▸ **Assignment**
In the entries below, the word "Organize" appears on some lines. Copy each of those lines.
== Records shown ==
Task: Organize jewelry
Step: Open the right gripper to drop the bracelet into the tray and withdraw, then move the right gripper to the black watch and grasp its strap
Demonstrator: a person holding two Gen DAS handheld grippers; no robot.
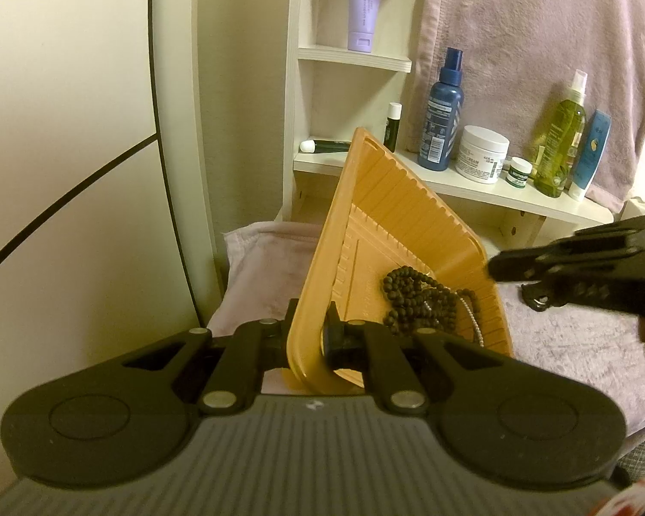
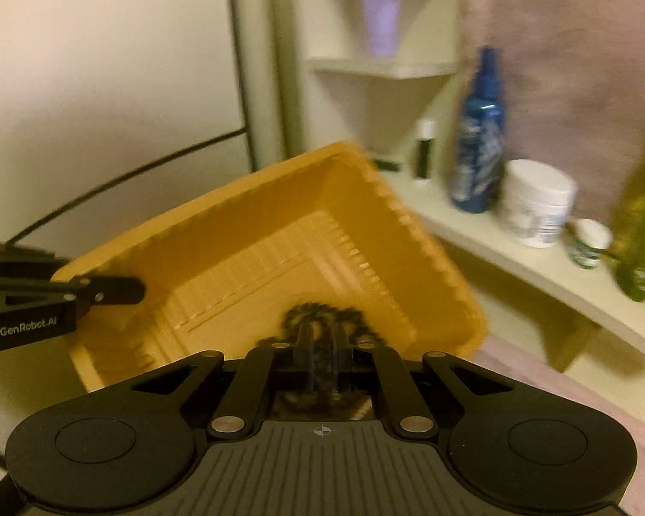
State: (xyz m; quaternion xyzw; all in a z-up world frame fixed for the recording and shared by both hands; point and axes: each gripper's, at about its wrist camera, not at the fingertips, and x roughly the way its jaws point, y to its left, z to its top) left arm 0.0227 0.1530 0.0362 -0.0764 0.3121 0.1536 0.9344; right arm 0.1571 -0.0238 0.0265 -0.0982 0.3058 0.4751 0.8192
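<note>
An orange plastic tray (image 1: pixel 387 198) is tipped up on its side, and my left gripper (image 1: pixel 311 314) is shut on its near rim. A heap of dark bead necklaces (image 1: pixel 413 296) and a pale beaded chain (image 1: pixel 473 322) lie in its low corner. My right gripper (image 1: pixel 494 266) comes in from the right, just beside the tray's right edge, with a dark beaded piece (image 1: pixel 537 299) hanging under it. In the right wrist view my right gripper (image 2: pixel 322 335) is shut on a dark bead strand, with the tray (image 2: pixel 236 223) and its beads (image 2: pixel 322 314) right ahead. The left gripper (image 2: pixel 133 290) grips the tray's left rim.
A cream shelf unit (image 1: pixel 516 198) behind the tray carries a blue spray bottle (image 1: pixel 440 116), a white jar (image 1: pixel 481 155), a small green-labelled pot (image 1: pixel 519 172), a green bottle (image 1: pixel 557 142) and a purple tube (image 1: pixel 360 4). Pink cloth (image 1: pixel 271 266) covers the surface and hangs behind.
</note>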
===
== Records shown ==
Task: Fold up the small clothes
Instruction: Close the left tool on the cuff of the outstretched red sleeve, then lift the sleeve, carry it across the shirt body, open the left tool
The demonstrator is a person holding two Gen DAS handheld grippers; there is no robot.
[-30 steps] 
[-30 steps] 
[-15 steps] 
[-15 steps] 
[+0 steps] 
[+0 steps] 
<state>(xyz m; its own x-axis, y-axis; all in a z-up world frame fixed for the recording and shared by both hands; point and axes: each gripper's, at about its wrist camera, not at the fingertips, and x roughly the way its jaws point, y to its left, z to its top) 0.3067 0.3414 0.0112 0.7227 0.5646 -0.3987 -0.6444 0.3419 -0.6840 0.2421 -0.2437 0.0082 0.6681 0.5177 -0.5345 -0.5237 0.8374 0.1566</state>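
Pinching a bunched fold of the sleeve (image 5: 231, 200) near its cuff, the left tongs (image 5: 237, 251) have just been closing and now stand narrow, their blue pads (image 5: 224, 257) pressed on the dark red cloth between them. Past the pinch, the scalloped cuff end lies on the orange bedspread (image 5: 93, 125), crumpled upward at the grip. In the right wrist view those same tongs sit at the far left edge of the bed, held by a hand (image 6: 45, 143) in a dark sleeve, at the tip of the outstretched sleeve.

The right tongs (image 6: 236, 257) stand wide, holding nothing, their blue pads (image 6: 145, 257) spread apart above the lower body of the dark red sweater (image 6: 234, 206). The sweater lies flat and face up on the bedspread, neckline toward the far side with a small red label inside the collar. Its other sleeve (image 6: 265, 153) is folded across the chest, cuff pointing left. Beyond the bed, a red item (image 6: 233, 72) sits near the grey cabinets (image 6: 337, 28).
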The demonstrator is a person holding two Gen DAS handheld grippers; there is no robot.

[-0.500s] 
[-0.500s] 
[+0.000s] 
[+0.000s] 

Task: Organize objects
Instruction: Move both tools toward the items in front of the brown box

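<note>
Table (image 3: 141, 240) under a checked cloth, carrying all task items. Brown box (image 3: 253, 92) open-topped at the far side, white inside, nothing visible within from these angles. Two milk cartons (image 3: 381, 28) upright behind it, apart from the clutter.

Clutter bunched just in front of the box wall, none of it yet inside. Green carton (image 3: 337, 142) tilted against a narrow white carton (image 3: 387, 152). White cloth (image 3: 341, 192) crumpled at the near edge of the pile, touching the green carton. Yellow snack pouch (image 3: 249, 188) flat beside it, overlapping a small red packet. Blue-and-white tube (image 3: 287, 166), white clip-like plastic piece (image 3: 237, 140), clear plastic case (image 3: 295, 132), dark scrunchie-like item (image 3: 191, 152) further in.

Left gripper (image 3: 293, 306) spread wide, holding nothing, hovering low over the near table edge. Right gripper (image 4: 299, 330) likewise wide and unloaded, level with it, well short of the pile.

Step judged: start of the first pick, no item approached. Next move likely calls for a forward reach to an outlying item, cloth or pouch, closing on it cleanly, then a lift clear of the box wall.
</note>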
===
▸ **Exercise solution**
Task: Organize jewelry
Task: Organize objects

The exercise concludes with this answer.